Skip to content

Revamp obs staging and analysis stats job#4306

Merged
DavidHuber-NOAA merged 73 commits intoNOAA-EMC:developfrom
DavidNew-NOAA:feature/stage-obs
Dec 19, 2025
Merged

Revamp obs staging and analysis stats job#4306
DavidHuber-NOAA merged 73 commits intoNOAA-EMC:developfrom
DavidNew-NOAA:feature/stage-obs

Conversation

@DavidNew-NOAA
Copy link
Contributor

@DavidNew-NOAA DavidNew-NOAA commented Dec 9, 2025

Description

This PR makes changes in two areas of GW code for JEDI jobs.

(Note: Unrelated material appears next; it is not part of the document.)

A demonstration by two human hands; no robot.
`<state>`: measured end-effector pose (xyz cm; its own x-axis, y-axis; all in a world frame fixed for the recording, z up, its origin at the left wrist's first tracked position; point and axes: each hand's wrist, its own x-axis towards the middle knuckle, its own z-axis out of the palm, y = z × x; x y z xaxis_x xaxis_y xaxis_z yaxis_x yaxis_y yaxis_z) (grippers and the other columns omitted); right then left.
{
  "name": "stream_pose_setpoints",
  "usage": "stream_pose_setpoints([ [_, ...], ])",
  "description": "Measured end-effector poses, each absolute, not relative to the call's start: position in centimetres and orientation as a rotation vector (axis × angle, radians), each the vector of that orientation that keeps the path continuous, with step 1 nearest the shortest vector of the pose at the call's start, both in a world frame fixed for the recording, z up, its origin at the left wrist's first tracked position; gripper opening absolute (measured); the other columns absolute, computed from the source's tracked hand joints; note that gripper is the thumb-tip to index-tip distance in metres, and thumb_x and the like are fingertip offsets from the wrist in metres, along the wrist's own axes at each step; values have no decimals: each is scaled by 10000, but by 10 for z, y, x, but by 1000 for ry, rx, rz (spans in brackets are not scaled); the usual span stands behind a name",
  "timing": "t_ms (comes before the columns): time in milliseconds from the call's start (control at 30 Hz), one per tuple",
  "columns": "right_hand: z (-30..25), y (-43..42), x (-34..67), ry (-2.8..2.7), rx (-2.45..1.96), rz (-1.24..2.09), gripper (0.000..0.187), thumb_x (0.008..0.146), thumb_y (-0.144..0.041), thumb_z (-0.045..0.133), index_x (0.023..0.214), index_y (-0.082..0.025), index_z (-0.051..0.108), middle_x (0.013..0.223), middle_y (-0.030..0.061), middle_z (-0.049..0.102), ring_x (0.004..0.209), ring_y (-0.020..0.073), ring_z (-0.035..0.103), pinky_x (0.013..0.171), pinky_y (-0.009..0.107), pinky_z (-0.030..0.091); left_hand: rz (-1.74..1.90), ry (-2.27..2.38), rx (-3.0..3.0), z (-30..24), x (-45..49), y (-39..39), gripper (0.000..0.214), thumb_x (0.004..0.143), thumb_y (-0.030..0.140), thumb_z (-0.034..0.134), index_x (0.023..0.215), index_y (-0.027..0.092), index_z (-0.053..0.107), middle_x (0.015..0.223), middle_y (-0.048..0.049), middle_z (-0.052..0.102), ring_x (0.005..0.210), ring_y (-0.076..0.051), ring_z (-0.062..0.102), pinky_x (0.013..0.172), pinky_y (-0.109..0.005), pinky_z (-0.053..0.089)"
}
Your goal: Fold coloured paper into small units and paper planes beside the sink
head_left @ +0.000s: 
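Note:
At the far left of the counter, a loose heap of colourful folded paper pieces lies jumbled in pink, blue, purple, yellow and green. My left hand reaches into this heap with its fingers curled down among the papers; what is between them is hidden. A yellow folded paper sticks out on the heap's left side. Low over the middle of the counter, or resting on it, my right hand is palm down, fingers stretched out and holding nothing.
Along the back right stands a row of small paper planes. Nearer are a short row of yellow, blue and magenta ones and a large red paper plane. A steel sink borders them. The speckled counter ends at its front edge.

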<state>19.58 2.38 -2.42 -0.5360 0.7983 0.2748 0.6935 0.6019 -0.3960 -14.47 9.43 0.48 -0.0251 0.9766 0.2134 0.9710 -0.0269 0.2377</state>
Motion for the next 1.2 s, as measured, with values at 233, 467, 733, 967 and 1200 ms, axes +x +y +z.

First, it makes changes to ush/python/pygfs/jedi/jedi.py related to observations handling that does the following:

  1. It creates a stage_observations() method for the Jedi class that stages observations for analysis jobs, rather than relying on the task config YAML in GDASApp for staging. This change is justified by the fact that obs staging is essentially the same across all analysis tasks.
  2. Methods for staging, extracting, taring bias corrections, and saving obs diags and radiative bias corrections are moved from the the Analysis class into the Jedi class for the following reason:
  3. The paths, file prefixes, and file suffixes used in these methods for obs, obs diags, and bias corrections are taken from the JCB config dictionary in the Jedi class. This ensures that the file structure and naming for obs and their statistics are consistent between how they are staged in GW and how they are stages and saved by JEDI applications. Thus there can never be naming conflicts.
  4. The JCB config dictionary for a Jedi object is created by the class constructor rather than the initialize class. This way, task_config doesn't need to be passed to both the class constructor and the initialize class. One benefit of this is that it cuts down on the number of times task_config is dumped by the logger.
  5. Other minor changes are made to the Jedi class code such as hardening and more descriptive method/variable naming.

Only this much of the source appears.